Web scraping is the automated extraction of data from the web using a programming language of your choice. Since web scraping can cause websites to slow down, it’s common to implement CAPTCHAs, rate limiting, or IP blocking to help detect and minimize suspicious activity like frequent requests or large-scale data access. That’s when proxies come into play. Proxies shield your IP address and prevent it from being banned or blocked during scraping. In this tutorial, you’ll learn how to use the Selenium web scraping tool with Python to overcome Trustpilot’s anti-scraping defenses, analyze the data, and export it into a CSV file for further analysis.
To find a review for the company of your choice, follow these steps:
1. Visit Trustpilot’s website and enter a company’s name in the search bar
2. A section titled “Reviews” will appear, showing ratings from 1 to 5 stars.
3. Click “Filter” to filter reviews by star rating, date, popular mentions, location, etc.
4. To filter reviews by verified status or those with replies, select the review option.
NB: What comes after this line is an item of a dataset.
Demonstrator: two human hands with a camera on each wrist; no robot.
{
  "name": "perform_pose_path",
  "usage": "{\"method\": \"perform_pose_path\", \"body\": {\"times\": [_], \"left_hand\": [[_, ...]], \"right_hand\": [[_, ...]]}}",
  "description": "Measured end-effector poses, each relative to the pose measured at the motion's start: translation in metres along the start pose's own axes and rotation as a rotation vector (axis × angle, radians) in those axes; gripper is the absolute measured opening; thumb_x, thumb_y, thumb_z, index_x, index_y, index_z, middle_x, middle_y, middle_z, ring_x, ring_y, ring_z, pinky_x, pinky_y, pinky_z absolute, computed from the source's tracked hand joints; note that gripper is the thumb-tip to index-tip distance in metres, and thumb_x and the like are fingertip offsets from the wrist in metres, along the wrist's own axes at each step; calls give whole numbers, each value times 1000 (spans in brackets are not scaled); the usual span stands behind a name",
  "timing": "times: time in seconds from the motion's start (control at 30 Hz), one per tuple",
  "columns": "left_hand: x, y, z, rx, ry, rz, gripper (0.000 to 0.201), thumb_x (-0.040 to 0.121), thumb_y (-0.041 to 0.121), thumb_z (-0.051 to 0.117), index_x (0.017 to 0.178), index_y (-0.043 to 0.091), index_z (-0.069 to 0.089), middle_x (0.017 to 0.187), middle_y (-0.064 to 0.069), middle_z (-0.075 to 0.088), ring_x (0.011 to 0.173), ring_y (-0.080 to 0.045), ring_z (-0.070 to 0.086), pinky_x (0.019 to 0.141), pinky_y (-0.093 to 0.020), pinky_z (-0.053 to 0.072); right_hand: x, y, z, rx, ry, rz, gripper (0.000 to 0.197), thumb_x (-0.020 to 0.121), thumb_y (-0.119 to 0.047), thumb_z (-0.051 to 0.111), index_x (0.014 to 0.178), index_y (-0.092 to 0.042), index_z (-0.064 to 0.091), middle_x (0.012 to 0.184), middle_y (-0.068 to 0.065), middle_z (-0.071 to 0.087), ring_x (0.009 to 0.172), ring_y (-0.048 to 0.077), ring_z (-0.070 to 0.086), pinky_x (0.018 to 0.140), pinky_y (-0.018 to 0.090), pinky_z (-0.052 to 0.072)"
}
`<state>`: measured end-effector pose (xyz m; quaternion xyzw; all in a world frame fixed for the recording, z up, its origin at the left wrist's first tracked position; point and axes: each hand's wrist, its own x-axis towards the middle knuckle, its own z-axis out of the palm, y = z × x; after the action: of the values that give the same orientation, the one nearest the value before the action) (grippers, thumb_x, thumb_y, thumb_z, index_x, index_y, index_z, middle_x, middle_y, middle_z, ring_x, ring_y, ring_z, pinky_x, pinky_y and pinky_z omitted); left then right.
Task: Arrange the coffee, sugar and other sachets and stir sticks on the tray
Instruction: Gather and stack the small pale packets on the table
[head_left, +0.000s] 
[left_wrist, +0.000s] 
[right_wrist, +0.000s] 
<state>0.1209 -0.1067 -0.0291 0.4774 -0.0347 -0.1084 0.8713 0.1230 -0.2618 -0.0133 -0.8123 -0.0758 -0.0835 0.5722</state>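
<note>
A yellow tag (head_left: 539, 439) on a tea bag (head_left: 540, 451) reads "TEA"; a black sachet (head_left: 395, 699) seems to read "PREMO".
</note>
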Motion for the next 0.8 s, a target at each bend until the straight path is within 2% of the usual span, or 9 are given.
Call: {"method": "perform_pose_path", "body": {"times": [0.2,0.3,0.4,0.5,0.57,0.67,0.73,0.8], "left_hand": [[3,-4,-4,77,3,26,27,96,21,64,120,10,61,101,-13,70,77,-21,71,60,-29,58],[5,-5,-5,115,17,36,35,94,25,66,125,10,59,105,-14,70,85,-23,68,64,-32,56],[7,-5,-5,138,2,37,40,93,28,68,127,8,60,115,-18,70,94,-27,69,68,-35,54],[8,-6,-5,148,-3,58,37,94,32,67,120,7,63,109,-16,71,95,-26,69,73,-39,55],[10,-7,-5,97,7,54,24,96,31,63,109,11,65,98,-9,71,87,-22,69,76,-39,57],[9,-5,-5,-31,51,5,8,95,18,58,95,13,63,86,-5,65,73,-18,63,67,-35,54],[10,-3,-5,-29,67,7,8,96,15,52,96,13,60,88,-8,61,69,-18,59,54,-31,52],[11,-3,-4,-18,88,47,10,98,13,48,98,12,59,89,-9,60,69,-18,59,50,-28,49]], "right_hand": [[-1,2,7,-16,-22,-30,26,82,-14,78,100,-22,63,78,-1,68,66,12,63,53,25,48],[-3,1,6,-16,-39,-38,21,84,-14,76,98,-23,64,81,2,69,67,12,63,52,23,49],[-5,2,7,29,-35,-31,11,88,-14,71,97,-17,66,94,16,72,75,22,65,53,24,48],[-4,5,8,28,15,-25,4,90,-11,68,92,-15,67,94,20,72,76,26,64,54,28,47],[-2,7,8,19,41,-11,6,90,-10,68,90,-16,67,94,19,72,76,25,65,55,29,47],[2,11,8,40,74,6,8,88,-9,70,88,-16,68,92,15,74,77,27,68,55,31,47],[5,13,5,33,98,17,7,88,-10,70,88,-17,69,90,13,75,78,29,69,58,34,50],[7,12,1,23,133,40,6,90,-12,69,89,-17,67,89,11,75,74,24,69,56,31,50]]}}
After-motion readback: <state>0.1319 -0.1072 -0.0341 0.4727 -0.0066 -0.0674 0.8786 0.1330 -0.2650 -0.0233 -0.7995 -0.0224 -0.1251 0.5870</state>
After making your selection, you’ll see each review arranged in white boxes, listed by date. Important review data includes:
To scrape this data, you need to pay attention to HTML tags such as <div>, <span>, and <p>, which help identify the class names required to extract these elements. Follow these instructions to locate HTML tags using browser developer tools such as Chrome Developer Tools:
It’s important to consider that Trustpilot uses dynamic loading, meaning reviews only fully load when a user scrolls down the page. Also, pagination on Trustpilot requires using the “Next” button or clicking the next page number to advance.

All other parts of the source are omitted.